Task prompt -> Your reply should be one number: how many lines of the material contain the word "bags".

Given information ->

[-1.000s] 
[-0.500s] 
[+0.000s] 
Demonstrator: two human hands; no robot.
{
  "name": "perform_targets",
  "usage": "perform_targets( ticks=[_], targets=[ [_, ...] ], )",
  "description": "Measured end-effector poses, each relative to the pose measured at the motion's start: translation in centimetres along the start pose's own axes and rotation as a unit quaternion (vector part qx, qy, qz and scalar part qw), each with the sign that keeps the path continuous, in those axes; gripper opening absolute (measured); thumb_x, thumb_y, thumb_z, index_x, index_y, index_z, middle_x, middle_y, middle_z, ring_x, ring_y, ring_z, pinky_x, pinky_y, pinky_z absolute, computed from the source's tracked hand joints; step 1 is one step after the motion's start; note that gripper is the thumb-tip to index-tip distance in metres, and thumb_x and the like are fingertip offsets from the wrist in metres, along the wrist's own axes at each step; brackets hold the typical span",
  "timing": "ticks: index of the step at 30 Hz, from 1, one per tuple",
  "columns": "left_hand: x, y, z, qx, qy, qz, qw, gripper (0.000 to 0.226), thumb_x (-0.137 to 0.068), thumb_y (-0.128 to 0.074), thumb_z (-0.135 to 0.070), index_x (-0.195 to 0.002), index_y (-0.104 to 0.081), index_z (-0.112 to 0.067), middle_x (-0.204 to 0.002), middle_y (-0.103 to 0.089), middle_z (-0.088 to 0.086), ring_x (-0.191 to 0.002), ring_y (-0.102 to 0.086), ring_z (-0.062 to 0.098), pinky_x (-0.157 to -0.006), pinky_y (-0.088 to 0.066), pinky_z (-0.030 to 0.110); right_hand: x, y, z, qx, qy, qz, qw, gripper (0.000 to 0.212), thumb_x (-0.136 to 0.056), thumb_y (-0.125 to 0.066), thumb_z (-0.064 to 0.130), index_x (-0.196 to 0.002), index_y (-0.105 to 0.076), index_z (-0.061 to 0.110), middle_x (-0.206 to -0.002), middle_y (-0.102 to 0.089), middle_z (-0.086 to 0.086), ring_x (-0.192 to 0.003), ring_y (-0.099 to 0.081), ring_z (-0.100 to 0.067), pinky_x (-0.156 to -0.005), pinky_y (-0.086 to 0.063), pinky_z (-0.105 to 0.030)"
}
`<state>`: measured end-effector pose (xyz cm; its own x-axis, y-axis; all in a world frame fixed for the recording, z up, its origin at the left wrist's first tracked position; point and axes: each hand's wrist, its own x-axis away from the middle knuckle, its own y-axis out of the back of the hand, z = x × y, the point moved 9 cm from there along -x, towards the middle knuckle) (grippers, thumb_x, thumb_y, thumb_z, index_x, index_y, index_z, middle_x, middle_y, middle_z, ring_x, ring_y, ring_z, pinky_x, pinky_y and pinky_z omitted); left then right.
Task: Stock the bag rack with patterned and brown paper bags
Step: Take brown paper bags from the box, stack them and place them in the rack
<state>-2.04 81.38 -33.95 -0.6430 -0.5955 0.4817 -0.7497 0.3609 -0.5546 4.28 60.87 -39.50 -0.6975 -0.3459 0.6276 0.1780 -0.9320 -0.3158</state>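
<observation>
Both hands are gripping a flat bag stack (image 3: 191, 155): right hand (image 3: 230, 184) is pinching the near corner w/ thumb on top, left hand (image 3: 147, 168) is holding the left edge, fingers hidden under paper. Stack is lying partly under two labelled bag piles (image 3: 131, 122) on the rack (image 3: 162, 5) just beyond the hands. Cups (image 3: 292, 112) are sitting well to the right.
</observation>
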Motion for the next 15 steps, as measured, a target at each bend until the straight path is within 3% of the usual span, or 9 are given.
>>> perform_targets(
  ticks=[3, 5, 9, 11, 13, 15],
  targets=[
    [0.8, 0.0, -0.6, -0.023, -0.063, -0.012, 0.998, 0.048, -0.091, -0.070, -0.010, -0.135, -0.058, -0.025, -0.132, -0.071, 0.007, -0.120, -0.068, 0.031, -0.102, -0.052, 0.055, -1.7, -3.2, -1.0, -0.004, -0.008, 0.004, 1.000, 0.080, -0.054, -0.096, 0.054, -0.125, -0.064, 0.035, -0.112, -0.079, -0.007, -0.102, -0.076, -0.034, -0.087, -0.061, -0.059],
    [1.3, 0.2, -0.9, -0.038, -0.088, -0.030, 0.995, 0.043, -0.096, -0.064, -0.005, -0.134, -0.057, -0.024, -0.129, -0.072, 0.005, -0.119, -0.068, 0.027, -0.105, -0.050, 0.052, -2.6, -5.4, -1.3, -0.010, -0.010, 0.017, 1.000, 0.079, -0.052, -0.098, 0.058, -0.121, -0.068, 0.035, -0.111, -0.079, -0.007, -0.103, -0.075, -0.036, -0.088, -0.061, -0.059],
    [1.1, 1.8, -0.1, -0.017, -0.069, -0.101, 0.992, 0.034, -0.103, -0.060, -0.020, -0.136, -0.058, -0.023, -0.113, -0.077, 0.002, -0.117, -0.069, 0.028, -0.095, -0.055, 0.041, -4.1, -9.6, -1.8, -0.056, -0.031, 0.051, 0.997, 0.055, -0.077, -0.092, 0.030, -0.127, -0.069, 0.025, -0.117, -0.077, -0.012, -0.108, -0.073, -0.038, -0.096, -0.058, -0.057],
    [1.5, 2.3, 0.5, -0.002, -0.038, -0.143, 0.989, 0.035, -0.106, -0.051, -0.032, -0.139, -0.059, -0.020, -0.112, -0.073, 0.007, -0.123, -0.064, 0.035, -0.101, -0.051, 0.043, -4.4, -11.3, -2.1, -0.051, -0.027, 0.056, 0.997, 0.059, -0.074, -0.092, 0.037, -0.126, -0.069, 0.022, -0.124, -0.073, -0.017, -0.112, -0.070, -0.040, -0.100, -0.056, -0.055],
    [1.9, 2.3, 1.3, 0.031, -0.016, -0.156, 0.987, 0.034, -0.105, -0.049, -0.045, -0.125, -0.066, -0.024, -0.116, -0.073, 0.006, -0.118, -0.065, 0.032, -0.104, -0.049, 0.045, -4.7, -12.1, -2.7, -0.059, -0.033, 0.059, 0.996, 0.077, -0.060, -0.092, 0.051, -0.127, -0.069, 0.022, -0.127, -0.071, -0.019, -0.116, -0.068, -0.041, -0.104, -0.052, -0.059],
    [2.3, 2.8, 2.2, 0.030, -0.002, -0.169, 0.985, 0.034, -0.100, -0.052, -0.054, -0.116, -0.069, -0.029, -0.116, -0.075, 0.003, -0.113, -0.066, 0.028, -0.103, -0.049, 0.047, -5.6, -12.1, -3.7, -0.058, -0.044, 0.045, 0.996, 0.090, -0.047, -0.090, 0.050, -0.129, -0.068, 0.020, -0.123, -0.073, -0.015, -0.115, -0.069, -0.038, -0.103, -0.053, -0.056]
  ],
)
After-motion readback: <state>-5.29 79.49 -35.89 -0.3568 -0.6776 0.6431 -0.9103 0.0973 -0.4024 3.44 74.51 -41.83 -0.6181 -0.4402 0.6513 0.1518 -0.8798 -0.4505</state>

Result -> 2